Sep 13 '24 08:09 tommbendall

Finally getting back to this @tommbendall. I've updated the doc as per your suggestion. Hopefully I'm correct in thinking that a kernel that operates on HALO_CELL_COLUMN or OWNED_AND_HALO_CELL_COLUMN can't have any stencil accesses?

Sep 20 '24 11:09 arporter

Thanks Andy. Sorry to be a pain but actually I think there is a kernel which would loop into the haloes and also use a stencil: https://code.metoffice.gov.uk/trac/lfric_apps/browser/main/trunk/science/gungho/source/kernel/transport/common/remap_on_extended_mesh_kernel_mod.F90

which currently has this psykal_lite implementation: https://code.metoffice.gov.uk/trac/lfric_apps/browser/main/trunk/science/gungho/source/psy/psykal_lite_transport_mod.F90#L212

Is it possible to be able to support stencils and looping into the halos? I think the main restriction would be that the stencil_depth + halo_depth_to_iterate_over can't exceed the full halo depth

Sep 20 '24 11:09 tommbendall

Aha! So much for my thinking :-)

Sep 20 '24 12:09 arporter

TODO:

[ ] Ensure that 'special' kernels (inter-grid, CMA) reject an OPERATES_ON that goes into the halos?
[x] Update loop bound generation for these new kernels (see below);
[x] Ensure the halo-exchange placement is updated to allow for these kernels;
[x] Extend the Algorithm Invoke parsing to handle the new halo-depth argument;
[ ] Ensure the halo-depth argument is passed to the PSy-layer routine;

The psykal_lite that Tom points to above contains:

cell_start = mesh%get_last_edge_cell() + 1
cell_end   = mesh%get_last_halo_cell(halo_compute_depth)

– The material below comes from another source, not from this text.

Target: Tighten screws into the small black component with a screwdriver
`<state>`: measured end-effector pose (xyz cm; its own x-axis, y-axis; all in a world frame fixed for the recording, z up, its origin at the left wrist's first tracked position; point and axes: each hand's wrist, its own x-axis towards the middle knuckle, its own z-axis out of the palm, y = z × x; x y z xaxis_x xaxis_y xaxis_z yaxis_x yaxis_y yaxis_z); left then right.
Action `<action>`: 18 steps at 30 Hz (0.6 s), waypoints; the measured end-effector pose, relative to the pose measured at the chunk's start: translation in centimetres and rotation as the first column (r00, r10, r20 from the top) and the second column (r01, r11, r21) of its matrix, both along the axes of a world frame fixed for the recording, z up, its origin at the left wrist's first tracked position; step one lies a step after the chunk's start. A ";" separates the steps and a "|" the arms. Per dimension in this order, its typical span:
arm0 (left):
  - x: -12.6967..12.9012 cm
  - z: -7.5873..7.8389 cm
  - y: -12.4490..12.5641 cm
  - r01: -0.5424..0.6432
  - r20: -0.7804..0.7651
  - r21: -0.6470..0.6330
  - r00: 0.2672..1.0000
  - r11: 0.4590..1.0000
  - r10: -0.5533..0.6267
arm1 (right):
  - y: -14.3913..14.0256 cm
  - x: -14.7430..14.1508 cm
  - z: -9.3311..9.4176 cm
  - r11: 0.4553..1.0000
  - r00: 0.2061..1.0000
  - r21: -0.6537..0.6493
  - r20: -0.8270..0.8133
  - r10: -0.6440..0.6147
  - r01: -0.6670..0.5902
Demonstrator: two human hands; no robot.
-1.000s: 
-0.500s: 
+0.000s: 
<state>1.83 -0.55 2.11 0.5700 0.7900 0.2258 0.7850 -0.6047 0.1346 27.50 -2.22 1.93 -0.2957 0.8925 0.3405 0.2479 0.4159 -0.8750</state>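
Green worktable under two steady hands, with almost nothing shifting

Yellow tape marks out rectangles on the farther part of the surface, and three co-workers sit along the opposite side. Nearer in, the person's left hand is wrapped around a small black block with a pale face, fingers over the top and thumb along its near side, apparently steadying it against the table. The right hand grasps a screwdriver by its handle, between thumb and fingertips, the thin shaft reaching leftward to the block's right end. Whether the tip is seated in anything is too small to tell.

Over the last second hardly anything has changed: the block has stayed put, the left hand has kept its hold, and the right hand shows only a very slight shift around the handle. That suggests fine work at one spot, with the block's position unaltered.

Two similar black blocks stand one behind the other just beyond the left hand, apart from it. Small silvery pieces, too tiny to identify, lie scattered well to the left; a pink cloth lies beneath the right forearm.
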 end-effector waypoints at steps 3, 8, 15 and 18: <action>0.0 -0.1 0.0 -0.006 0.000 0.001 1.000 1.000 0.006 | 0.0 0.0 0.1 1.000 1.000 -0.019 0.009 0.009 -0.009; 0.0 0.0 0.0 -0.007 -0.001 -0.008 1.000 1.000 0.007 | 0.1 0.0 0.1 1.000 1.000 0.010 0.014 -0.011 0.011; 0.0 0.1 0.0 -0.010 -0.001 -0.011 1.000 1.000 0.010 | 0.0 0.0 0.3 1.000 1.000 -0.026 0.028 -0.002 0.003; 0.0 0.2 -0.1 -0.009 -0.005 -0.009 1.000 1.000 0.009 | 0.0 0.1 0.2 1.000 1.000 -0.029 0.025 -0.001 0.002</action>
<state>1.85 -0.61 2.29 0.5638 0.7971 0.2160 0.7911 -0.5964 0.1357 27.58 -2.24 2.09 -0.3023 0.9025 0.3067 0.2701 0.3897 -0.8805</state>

for the upper loop boundary. halo_compute_depth is passed into this PSy routine by argument.

Sep 20 '24 13:09 arporter

Another question for @tommbendall : what should we do if distributed-memory support is switched off? Can we 'optimise out' any calls to kernels that have operates_on=HALO_CELL_COLUMN? Should everything else 'just work' (i.e., the call to mesh%get_last_halo_cell(...) will do the right thing)?

EDIT: actually, by default, PSyclone won't bother to get a mesh object in this case so perhaps we just call any OWNED_AND_HALO_CELL_COLUMN kernels with a halo depth of zero?

Sep 23 '24 10:09 arporter

Thanks for the question! I think OWNED_AND_HALO_CELL_COLUMN kernels should be executed with a halo depth of zero (so that they become equivalent to OWNED_CELL_COLUMN kernels. As you say, HALO_CELL_COLUMN kernels should then not be executed at all. I think even those might just work though...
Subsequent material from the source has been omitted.